Saturday, September 27, 2008

Love Songs

I guess I am too much of a romantic to think that all love songs are simply bullshit. Like I said in class, so many love songs are full of so many over exaggerations that we all know are not really true. But some of them, as Bob Dylan's songs, I thought, proved to us, are filled with truth. Metaphorical, symbolic, truth, but truth nonetheless. His songs were not filled with silly, over-the-moon in love, professing all the grand deeds you will do for your significant other bull. I thought Bob Dylan's songs, however, had a sincerity that I think many love songs do have.
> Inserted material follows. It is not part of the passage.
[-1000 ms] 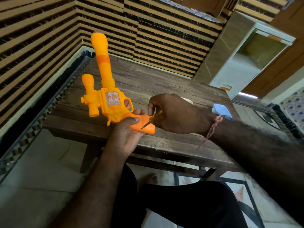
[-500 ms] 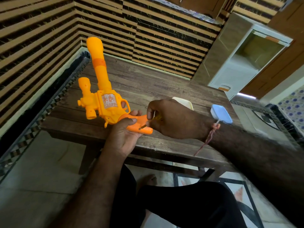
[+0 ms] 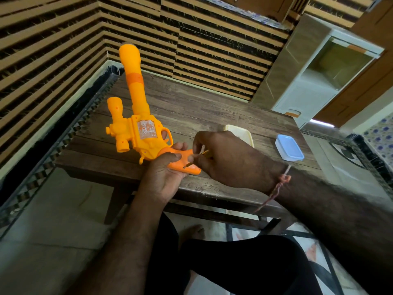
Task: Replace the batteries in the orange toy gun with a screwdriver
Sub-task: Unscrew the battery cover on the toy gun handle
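The left hand (image 3: pixel 164 176) grips the gun (image 3: pixel 139 133) by its grip, barrel pointing to 12 o'clock over the table (image 3: pixel 212 107) near edge. The right hand (image 3: pixel 225 156) pinches the screwdriver (image 3: pixel 196 159), tip at the grip's screw toward 8 o'clock. Best to keep the tip seated square, press in firmly, turn slowly, and brace the gun steady.

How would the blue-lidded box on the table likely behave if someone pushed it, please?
The box looks like thin plastic, so it is probably light and would slide rather than tip, being low and flat. The table is rough-looking wood, which might drag on it a little. Its contents cannot be seen, so its weight is uncertain.
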Motion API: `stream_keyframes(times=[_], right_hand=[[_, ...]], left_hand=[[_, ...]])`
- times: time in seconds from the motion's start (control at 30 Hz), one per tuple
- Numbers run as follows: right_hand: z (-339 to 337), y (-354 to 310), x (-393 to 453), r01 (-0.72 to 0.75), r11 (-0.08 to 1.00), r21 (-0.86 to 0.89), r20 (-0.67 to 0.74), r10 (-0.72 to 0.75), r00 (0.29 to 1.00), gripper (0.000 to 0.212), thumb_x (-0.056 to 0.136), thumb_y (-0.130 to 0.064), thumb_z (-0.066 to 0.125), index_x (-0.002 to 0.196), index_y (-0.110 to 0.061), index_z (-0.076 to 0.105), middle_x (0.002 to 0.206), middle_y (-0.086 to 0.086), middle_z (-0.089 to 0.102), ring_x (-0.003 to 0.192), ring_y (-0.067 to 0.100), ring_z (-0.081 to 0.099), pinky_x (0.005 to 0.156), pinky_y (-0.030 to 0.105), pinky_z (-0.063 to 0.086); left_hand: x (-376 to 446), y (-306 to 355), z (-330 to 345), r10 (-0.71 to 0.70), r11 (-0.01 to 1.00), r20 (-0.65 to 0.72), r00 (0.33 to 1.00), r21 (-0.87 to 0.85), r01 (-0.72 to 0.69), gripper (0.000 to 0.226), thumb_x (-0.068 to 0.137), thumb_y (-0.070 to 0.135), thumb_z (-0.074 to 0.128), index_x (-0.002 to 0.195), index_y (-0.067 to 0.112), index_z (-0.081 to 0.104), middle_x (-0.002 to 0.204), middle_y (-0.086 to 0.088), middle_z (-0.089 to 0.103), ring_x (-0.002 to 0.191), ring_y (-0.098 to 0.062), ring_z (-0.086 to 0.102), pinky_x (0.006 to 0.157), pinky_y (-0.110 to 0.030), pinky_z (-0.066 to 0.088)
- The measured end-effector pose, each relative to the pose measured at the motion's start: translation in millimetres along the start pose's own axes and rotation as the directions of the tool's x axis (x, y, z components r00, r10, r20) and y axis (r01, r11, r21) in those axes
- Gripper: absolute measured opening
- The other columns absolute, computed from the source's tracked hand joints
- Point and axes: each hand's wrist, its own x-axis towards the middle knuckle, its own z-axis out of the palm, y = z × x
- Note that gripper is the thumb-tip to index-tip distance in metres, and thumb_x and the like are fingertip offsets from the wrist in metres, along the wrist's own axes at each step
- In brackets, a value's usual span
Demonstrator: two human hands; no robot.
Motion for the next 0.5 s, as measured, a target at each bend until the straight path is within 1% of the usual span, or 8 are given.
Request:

Many of these songs that lack the worst of this love BS are usually accompanied with, as Bob Dylan's are, a certain amount of the misery that goes along with the joy of being in love. This kind of complexity of pain makes the whole being in love thing more realistic and thus much more believable. And, I think, a whole lot more boring. "I'd climb the highest mountain for you" is a lot more interesting than "I'd hang out with you"; but neither are as interesting as a love song by Muse that includes the line "You will suck the life out of me". Not only is this more true to life, but it also holds an intensity that songs full of only pure joy usually lack. Muse tends to hit listeners over the head with the intensity of their songs, but I liked how Bob Dylan did not do this. His poetic lyrics and simple, roughsound conveyed all the intensity in a simple manner that made his feelings more realistic than ever. It's like real life: most people don't even know what kind of intense emotions may been simmering underneath the surface, but they are there, nonetheless. In the same way, the emotions of Bob Dylan's songs, simmer underneath the surface of his much less than grand music.
I have to admit, usually like grander, more intense music. I like music that makes me feel something--that is usually how I determine whether or not I like a song. I like music that brings out in me some emotion that I have myself but wasn't currently using. This class has dared me to try to like music that does not do this. John Cage hated this idea, thinking that such music forced emotions on you. I do not think this is quite true, nothing can force us, make us feel anything that we do not. Some things can simply help us draw out certain emotins, based on which experiences of our own they help us relate to. But, I think there is also something to be said for music that is not so... what Cage would probably call emotionally pushy. These songs, I think, take more time to get into, but sometimes they end up meaning more to us than songs which we understand and relate to isntantly.